Ashford Borough Council has defeated an attempt to challenge an injunction it secured in March against a group of people who had unlawfully created a mobile home site.

HHJ Richard Parkes QC upheld the injunction and also refused an application by one defendant to vary it to allow temporary residential use, saying this would “subvert the rule of law” and would “send out a message that the court is prepared to tolerate defiance of the law”.

The case against seven named defendants and ‘persons unknown’ involved land at High Halden, Kent.

Ashford in March secured an injunction to prevent the defendants from using the land or carrying out works in breach of planning control, including stationing any caravan or mobile home for residential use.

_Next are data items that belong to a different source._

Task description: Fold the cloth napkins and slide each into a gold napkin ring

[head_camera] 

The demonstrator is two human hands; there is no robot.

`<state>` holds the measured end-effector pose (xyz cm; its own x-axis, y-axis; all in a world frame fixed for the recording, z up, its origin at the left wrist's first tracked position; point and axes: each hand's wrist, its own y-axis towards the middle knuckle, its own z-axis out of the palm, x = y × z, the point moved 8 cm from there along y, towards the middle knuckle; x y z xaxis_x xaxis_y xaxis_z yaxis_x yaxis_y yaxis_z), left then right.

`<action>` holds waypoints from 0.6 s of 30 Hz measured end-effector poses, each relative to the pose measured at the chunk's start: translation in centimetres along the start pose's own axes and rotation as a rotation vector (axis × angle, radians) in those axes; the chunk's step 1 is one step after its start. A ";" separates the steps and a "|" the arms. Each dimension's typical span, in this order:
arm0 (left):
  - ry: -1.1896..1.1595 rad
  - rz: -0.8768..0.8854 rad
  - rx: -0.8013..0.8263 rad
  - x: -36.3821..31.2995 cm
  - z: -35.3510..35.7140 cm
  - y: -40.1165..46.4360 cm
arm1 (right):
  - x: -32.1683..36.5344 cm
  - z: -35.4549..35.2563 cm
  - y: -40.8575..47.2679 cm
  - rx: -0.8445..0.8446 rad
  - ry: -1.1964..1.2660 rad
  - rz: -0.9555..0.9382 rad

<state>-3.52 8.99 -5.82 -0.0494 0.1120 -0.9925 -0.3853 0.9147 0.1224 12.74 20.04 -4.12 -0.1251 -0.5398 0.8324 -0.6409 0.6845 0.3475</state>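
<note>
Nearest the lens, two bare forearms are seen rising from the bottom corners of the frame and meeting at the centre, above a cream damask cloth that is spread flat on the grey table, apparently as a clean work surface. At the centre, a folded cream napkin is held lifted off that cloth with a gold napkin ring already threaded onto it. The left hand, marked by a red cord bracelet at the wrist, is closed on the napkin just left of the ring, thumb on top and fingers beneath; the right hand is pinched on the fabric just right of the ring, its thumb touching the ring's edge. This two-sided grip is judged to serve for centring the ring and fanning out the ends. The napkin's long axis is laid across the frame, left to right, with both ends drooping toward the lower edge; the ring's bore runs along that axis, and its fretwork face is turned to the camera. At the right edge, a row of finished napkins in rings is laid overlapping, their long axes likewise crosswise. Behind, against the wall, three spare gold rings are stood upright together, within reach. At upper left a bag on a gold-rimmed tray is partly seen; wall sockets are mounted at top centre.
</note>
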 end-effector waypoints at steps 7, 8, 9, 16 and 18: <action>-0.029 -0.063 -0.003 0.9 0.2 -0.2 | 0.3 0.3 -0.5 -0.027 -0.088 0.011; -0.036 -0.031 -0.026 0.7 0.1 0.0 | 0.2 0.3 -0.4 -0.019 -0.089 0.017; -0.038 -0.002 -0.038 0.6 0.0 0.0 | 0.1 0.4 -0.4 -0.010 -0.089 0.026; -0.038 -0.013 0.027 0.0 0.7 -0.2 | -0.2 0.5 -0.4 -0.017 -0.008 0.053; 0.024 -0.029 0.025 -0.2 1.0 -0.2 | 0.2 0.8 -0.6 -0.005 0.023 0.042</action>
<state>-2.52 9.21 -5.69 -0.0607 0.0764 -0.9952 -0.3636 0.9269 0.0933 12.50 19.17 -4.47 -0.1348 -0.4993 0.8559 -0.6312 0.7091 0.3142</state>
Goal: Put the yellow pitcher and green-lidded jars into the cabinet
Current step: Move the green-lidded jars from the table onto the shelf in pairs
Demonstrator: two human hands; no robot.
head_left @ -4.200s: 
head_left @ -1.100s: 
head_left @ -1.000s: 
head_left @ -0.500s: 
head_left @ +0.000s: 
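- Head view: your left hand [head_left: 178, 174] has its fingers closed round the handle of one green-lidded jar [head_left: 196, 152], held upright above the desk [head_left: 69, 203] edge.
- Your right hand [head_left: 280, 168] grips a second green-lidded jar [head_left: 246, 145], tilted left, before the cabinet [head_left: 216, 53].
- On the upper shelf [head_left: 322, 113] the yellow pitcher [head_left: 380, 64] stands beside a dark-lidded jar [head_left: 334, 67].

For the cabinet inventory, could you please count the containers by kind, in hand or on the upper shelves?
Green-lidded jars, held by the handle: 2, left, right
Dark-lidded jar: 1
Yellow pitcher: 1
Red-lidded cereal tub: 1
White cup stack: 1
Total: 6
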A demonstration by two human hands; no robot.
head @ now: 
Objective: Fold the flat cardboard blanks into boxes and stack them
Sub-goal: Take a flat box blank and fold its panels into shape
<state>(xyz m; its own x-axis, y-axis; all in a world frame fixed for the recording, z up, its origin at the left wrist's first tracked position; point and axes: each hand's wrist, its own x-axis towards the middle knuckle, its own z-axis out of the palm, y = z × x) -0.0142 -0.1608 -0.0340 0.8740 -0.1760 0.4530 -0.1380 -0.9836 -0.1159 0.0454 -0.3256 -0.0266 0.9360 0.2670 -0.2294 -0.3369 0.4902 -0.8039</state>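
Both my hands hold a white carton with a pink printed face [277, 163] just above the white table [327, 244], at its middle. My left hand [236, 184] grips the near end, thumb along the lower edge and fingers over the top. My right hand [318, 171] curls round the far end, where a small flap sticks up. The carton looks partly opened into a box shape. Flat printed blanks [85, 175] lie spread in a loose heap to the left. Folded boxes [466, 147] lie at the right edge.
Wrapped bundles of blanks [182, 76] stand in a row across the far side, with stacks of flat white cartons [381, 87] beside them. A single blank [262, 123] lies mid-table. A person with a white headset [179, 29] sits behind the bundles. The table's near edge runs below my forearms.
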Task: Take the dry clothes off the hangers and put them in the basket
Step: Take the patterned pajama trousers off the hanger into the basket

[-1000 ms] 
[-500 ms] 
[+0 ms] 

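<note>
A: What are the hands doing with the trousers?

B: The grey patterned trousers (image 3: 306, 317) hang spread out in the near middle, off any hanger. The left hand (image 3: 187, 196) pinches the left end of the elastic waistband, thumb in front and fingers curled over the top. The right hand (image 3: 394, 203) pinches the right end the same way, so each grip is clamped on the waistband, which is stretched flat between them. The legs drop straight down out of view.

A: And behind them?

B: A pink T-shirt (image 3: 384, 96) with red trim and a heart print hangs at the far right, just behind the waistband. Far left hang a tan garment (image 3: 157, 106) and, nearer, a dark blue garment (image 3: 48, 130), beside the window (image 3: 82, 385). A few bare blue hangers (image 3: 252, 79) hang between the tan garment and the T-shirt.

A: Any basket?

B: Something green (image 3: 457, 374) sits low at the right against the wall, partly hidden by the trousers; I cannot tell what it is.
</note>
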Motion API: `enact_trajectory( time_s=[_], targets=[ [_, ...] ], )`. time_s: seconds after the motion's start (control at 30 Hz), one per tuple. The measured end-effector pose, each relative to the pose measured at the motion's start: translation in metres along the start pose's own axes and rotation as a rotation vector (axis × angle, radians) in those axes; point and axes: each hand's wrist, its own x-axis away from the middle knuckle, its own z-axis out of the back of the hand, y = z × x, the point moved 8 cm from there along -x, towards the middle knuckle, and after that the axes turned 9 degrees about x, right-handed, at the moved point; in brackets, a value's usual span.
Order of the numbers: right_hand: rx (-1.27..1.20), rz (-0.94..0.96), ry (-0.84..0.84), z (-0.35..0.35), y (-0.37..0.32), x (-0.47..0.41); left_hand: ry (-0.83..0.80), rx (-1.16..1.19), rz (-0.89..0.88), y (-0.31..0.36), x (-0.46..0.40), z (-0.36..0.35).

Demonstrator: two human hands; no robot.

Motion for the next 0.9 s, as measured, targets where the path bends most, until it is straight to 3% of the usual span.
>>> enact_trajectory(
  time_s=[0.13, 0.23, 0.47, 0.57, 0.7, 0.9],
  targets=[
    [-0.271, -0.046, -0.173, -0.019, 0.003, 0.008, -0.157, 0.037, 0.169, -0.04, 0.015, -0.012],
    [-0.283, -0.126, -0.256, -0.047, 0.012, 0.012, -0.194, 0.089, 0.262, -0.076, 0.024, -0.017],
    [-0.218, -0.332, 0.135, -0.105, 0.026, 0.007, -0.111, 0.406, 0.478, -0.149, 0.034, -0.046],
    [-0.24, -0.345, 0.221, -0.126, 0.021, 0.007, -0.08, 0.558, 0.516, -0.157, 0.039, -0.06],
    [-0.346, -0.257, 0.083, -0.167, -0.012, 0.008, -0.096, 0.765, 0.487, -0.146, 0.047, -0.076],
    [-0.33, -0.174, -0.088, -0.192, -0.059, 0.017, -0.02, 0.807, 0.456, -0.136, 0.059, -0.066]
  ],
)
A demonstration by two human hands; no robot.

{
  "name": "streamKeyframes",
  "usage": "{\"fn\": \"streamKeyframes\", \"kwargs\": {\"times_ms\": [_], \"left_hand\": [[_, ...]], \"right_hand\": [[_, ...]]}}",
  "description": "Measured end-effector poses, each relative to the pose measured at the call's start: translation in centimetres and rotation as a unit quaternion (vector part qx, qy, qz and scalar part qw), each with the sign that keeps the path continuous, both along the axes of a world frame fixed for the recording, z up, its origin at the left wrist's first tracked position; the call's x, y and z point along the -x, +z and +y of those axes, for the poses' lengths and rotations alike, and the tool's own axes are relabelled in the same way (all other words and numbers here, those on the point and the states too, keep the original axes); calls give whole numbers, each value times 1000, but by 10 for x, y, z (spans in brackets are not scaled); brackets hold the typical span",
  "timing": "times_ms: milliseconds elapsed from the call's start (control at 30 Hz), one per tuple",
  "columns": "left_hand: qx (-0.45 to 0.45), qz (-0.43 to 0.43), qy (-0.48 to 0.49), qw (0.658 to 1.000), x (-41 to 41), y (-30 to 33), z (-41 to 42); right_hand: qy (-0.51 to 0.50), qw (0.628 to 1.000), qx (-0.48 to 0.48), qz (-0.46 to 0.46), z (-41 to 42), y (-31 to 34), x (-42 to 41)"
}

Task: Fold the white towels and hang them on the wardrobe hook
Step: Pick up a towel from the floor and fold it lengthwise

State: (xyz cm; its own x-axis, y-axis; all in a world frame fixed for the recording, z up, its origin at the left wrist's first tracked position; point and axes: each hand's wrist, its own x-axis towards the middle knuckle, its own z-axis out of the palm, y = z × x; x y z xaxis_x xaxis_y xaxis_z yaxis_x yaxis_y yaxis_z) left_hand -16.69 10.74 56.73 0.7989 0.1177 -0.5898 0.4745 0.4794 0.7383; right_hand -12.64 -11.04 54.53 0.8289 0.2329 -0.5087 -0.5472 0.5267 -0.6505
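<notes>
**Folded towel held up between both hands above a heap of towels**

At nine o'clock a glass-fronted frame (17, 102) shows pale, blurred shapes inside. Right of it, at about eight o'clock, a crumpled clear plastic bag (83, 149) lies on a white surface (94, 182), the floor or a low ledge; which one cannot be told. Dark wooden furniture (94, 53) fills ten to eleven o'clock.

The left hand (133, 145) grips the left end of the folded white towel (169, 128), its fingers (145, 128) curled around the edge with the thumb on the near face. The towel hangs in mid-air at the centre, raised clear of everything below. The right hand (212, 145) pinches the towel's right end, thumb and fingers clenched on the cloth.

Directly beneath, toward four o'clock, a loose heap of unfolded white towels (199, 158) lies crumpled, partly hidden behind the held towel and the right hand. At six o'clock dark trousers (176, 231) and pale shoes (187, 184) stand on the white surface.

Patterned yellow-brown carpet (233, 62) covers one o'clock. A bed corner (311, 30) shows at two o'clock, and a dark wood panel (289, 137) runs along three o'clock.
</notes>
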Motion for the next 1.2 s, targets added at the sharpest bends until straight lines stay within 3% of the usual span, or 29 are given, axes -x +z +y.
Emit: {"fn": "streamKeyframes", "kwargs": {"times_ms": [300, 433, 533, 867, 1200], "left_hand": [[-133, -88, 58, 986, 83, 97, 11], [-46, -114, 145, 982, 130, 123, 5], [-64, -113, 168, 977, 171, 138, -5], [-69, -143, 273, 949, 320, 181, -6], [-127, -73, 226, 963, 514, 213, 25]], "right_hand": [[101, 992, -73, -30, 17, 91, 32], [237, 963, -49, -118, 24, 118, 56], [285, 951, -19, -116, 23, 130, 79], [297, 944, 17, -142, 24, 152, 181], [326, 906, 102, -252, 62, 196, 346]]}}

In his judgment, HHJ Parkes noted: “The order was made to prevent apprehended breaches of planning control, in accordance with s187B of the Town & Country Planning Act 1990. It seems to have been completely ignored.

“Hardstanding and a roadway were constructed, a timber building was erected, septic tanks were installed, and several residential caravans came onto and remain on the land.”

The judge notde the injunction had been granted after council officers observed substantial works in progress at the site despite a stop notice having been served.

Occupation of the land for residential purposes had never been lawful and it “strains credulity” for any of the defendants to have believed otherwise, the judge said.

One defendant sought to vary the injunction to allow her and her family to remain on the land until their planning applications have been fully determined.

The judge accepted that she and her children would suffer hardship unless the order were varied, but said they would only be in the same position as before they entered the site.

Given the history of decisions on the site, the judge said he saw no real prospect of planning permission for residential use being granted.

Allowing the variation sought would mean some defendants would be able to use the site for residential purposes when they had “no legal right to bring mobile homes onto the land in the first place and when there was a court order in place preventing the use of the land for such purposes”.

The judge concluded: “There must be a real risk that the variation of the injunction would send out a message that the court is prepared to tolerate defiance of the law and breach of court orders, by permitting those responsible to profit from their behaviour…the effect of that message would be to diminish respect for court orders, to undermine the authority of the court and to subvert the rule of law.”